I thought it had potential. It's exposed in a basement game room... I could see it being pretty cool. But it was nothing like I hoped for.


----------



## Redwood (Sep 8, 2008)

I'll just shut up...
Obviously I abraded some thin skin...:yes:

Ah Phuck It!
CPVC ain't pimpin it at all!:laughing:

Now this is a pimped out flame job...


----------



## Plumber (Jan 18, 2009)

SewerRatz said:


> ...
> Well my point is if you post pictures and people criticize them, don't get upset. Ask yourself why are they criticizing my work, what can I do better next time. If you do this on a regular basis you will learn to become a great plumber.


I saw his reaction as him being offended by the Forum Rats, but he's a Owner's Son, so dere ya go.

This here forum stuff is still new, as is widespread use of the internet. Bet that in a few generations the internet will be as interesting as t.v., which ain't.


----------



## plumbdrum (Nov 30, 2013)

*How to react to Critiqe of Work Pictures*

As for the diamond plating, don't knock it, I did it years ago( wish I had pics) with plywood behind it to grab the screws, use unisrut with Cush clamps. Looked wicked Pissa. Why wouldn't you pimp out every install. When I was in business and did wall hung units, I came in the day before the install to build the wall a put a coat if paint on it, just that little contrast with the copper, boom pimped out. I always thought it was the canvas for the artwork I was going to perform. The customer will be very impressed with it also. I say keep pimpin, cause it ain't easy.


----------



## rjbphd (Feb 5, 2010)

Flyout95 said:


> I thought it had potential. It's exposed in a basement game room... I could see it being pretty cool. But it was nothing like I hoped for.

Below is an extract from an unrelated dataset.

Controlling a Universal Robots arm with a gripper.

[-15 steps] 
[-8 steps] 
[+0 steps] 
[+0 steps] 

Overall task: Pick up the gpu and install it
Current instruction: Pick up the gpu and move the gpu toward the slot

The unit is in the garage.. hence, the old water heater stand..


----------



## plumbdrum (Nov 30, 2013)




----------



## plumbdrum (Nov 30, 2013)

*How to react to Critiqe of Work Pictures*

I don't have any pics of my work on this phone, here is one I did a electric switch over about 4 years ago with a Navien. Used strut and Cush clamps, not the greatest pic, but had little room to work because of basement windows on each side of boiler . Yea yea I know no support on expansion tank, but critique away, I've got big shoulders .


----------



## plumbdrum (Nov 30, 2013)




----------



## plumbdrum (Nov 30, 2013)

Found some more, this is a solar radiant job I did with a Buderus gb boiler for a back up, sorry no pics of boiler


----------



## plbgbiz (Aug 27, 2010)

All work and no play makes...well you know.

There is no plumbing code that prohibits fun, creativity, or artistic appeal. I too was expecting more "flash".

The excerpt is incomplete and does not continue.